NYPA noted that there is not enough roof space or appropriate acreage in Albany and that the option does not provide heat for solar photovoltaic as issues. At the simplest level if we assume 0.75 kWH per day per square yard of solar photovoltaic, then you would need 84 acres of space for enough PV cells so I have to agree with the NYPA space argument. Furthermore that is the minimum level needed because PV output varies over the year. In order to do the calculation correctly you would need to match the PV output with the actual daily and seasonal load curves. In any event you would still need to provide energy for heating and that requirement is exacerbated by the fact that the fact that when you need the heat the most the solar energy is lowest.
With regards to solar thermal, NYPA noted that the technology cannot generate steam, space is an issue and it does not provide electricity. If your only requirement is hot water then solar thermal may have value but in this case I agree with NYPA. To use solar thermal for heating you would have to replace the existing heating system, you need the solar thermal collectors contiguous to the facility so space is an even bigger constraint, and the peak need for energy is in winter when the solar energy available is lowest. The final nail in the coffin is that this option does not provide electricity.
Geothermal has two flaws.
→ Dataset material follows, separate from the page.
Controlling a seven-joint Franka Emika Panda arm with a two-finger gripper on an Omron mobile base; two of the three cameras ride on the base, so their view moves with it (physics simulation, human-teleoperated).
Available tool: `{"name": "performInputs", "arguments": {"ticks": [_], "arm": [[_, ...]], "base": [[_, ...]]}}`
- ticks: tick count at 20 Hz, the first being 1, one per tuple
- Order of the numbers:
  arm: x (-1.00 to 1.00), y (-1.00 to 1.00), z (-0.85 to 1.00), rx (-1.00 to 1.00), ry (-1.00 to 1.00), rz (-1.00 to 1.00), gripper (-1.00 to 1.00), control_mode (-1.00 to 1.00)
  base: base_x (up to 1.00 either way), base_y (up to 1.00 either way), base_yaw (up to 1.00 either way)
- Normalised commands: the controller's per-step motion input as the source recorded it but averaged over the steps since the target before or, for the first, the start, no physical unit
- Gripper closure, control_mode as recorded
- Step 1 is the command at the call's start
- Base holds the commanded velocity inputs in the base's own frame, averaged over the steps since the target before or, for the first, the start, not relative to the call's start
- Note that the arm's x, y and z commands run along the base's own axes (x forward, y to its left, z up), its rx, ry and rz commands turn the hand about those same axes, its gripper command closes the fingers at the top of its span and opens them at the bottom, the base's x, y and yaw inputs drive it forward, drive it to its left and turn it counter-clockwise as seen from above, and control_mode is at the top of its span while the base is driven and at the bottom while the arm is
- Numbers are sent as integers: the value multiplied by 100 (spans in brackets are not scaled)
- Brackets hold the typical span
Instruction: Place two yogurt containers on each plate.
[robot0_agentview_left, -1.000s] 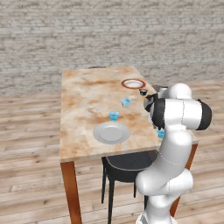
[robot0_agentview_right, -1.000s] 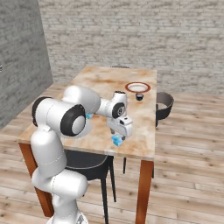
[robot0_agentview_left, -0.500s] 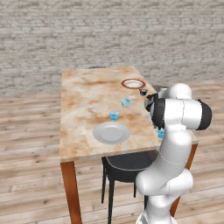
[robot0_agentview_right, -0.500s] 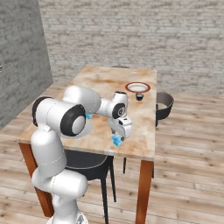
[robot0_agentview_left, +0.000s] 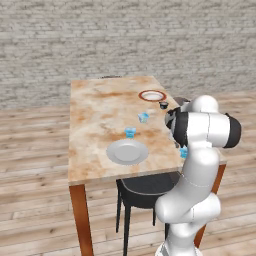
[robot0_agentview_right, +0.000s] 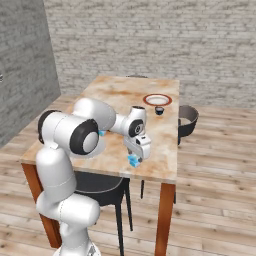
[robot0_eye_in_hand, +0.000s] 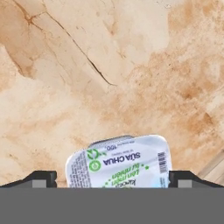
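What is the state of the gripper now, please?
Gripper: open, one finger on each side of a yogurt container on the table; not gripping it yet.

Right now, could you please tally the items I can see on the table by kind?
Yogurt containers: 3
Plates: 2
Small dark cup: 1
Total: 6
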Motion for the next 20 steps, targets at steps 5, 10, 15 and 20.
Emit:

In the first place it cannot generate steam heat so that means that the existing heating system cannot be used. Secondly, it does not produce electricity.
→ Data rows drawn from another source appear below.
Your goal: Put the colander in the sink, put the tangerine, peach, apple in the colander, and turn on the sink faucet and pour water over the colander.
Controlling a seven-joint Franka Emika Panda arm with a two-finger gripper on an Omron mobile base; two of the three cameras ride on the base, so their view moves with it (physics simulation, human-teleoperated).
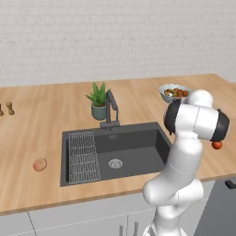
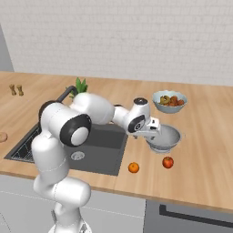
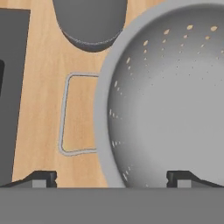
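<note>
Tabletop: wooden, against white brick wall.
Peach: far left, near front edge.
Sink: basin bare, wire rack at left side.
Tangerine: near front edge, beside apple.
Colander: right of sink, upright on wood.
Gripper: spread wide, straddling colander's rim, empty.

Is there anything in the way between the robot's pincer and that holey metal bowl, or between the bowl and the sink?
Nothing visible blocks either. The open pincer hovers right over the colander, its fingertips either side of the near rim. Between the colander and the sink lies only bare wooden counter; the tangerine and apple sit nearer the front edge.
</note>
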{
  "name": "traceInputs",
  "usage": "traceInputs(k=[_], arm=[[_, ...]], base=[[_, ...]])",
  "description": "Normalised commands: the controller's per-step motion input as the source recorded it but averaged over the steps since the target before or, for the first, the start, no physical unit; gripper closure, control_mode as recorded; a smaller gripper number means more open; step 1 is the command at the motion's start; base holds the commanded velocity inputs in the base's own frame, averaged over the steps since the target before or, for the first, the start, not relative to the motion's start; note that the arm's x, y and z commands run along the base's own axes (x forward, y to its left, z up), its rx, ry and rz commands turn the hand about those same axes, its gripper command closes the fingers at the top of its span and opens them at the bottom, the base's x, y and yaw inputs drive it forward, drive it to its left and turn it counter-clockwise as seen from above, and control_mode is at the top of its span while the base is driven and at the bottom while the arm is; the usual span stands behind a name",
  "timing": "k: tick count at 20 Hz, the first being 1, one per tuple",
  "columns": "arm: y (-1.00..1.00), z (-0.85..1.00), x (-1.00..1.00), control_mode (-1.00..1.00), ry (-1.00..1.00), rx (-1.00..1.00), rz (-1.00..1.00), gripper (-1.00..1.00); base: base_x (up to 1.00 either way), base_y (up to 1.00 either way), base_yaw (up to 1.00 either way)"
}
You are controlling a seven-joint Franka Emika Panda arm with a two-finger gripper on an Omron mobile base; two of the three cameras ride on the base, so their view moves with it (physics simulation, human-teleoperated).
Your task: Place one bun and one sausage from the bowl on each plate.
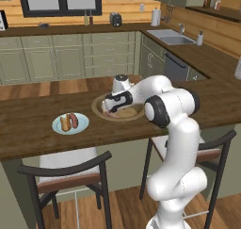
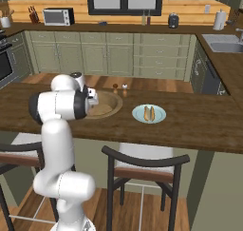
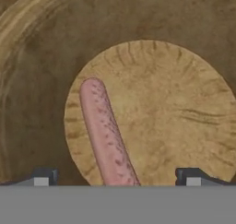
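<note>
Wooden bowl [image 1: 96, 106]: one, under the gripper [image 3: 115, 179]. In it, one bun [image 3: 161, 112] and one sausage [image 3: 108, 135], just ahead of the fingertips. Pale-blue plate [image 1: 83, 124]: one seen, well aside, carrying one bun [image 1: 64, 123], one sausage [image 1: 73, 121].

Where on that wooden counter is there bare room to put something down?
Bare wood lies between the bowl and the plate, and right of that plate toward the counter's end. It is crowded in the bowl, where the claw hovers over a sausage and bun.
</note>
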Motion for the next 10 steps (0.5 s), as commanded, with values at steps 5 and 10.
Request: traceInputs(k=[5,10], arm=[[0.01,-0.48,0.13,-1.00,0.07,0.00,-0.03,-1.00],[0.00,-0.56,0.19,-1.00,0.03,0.02,-0.08,-1.00]], base=[[0.00,0.00,0.00],[0.00,0.00,0.00]])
NYPA noted that wind power is hard to site in urban areas, has safety issues in urban areas, and noted that the area does not have enough wind potential for the project. In addition they could have noted that wind does not produce steam so the heating system would have to be changed.
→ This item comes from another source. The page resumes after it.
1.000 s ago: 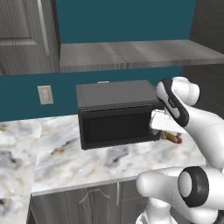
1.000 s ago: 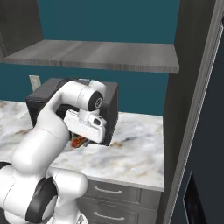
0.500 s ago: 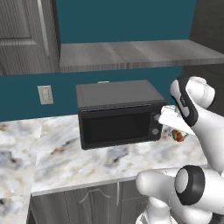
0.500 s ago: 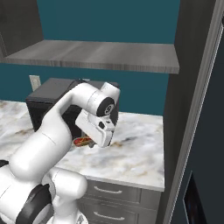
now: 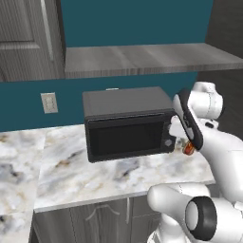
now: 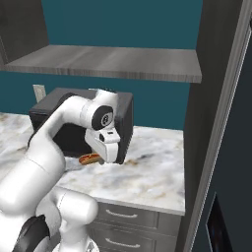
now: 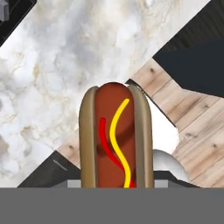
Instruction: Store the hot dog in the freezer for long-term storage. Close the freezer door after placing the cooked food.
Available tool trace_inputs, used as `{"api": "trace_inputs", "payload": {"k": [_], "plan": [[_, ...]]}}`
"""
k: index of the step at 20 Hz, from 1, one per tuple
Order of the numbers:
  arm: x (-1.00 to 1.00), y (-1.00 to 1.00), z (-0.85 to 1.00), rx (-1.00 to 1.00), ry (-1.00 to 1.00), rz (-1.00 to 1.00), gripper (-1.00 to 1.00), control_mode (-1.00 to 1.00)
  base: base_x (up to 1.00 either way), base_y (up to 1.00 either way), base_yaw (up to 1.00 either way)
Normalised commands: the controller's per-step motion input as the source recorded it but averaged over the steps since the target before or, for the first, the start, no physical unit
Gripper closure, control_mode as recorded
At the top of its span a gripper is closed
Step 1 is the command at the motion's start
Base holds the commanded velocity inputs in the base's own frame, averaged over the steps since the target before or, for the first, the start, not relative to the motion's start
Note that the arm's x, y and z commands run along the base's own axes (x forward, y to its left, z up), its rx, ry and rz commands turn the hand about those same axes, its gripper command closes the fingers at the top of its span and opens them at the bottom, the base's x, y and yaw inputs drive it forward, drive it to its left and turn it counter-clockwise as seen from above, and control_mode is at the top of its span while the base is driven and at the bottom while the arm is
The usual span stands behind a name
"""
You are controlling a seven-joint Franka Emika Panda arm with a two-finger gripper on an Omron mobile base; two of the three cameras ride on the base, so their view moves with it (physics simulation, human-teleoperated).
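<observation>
One tall slate-grey freezer (image 6: pixel 216 98) at the right edge of the right base view, flat matte panels, a black display panel (image 6: pixel 215 227) low on the freezer door (image 6: pixel 231 162). Beside it a long desk (image 6: pixel 152 172) of glossy white marble with grey and tan veining, grey cabinet drawers (image 6: pixel 128 216) with silver pulls beneath. Above, a flat grey wood-grain shelf (image 5: pixel 142 57) against a teal wall (image 5: pixel 133 21). On the desk, a boxy black microwave (image 5: pixel 126 123) with matte top, dark glass door and round knob. On the wall left of it, a small pale outlet plate (image 5: pixel 48 102).

Gripper (image 6: pixel 101 158) held above the desk just right of the microwave front, pinching the hot dog (image 7: pixel 116 135); fingertips hidden beneath the bun in the hand view. Hot dog: smooth reddish-brown sausage, rounded end, in a tan bun with parallel sides, wavy yellow and red sauce lines along the top. In the hand view, marble desk, pale plank floor (image 7: pixel 197 135) and dark cabinet faces below the hot dog.
</observation>
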Motion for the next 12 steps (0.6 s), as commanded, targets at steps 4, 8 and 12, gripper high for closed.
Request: {"api": "trace_inputs", "payload": {"k": [4,8,12], "plan": [[-0.29,0.03,0.00,0.00,-0.24,0.04,1.00,-1.00,0.00,0.00,0.00],[-0.19,0.00,0.00,0.00,-0.33,0.06,1.00,-1.00,0.00,0.00,0.00],[0.00,0.03,0.02,-0.08,-0.20,0.12,1.00,-1.00,0.00,0.00,0.00]]}}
The press release course of action notes:
NYPA will engage community stakeholders, energy experts, and community advocacy organizations to examine renewable options including large scale net metering for solar and wind inputs. The Authority will further assess the feasibility of incorporating any renewable energy options as part of a proposed locally-sourced mini-power grid. The grid will be connected to the statewide grid, and also be able to operate independently, to power the Governor Nelson A. Rockefeller Empire State Plaza in Albany. The goal for the proposed project is to be able to supply 90 percent of the power for the 98-acre downtown Albany complex and be able to save the Plaza an estimated $2.7 million in annual energy costs.
In my opinion, this will be difficult to justify and meet the criteria listed. The ultimate problem is that renewable energy is intermittent and diffuse. Any meaningful renewable energy component to this project will have to include storage to address intermittency or it is simply a virtue signaling symbolic gesture. As noted by NYPA and confirmed in my simple estimates, renewable energy’s Achilles Heel of diffusivity means that in order to include any substantive wind or solar it will have to be collected beyond the Empire State Plaza boundary. When that happens the goal of being able to operate independently is contradicted because the existing grid will be used to transmit the power.
Judith Enck, the former EPA regional administrator for the Obama administration claims “If the state of New York is serious about climate change, it has to stop investing in fossil fuels.” While for this particular project I concede that it is technologically feasible to use renewable energy I don’t see how it could be implemented without substantially higher costs to address intermittency with storage and without contradicting the basic tenet that it will be able to operate independently. NYPA is a New York agency controlled by the Governor. It will be interesting to see how the short-comings of renewable energy are reconciled with the reality of the electrical and heating needs of the Empire State Plaza.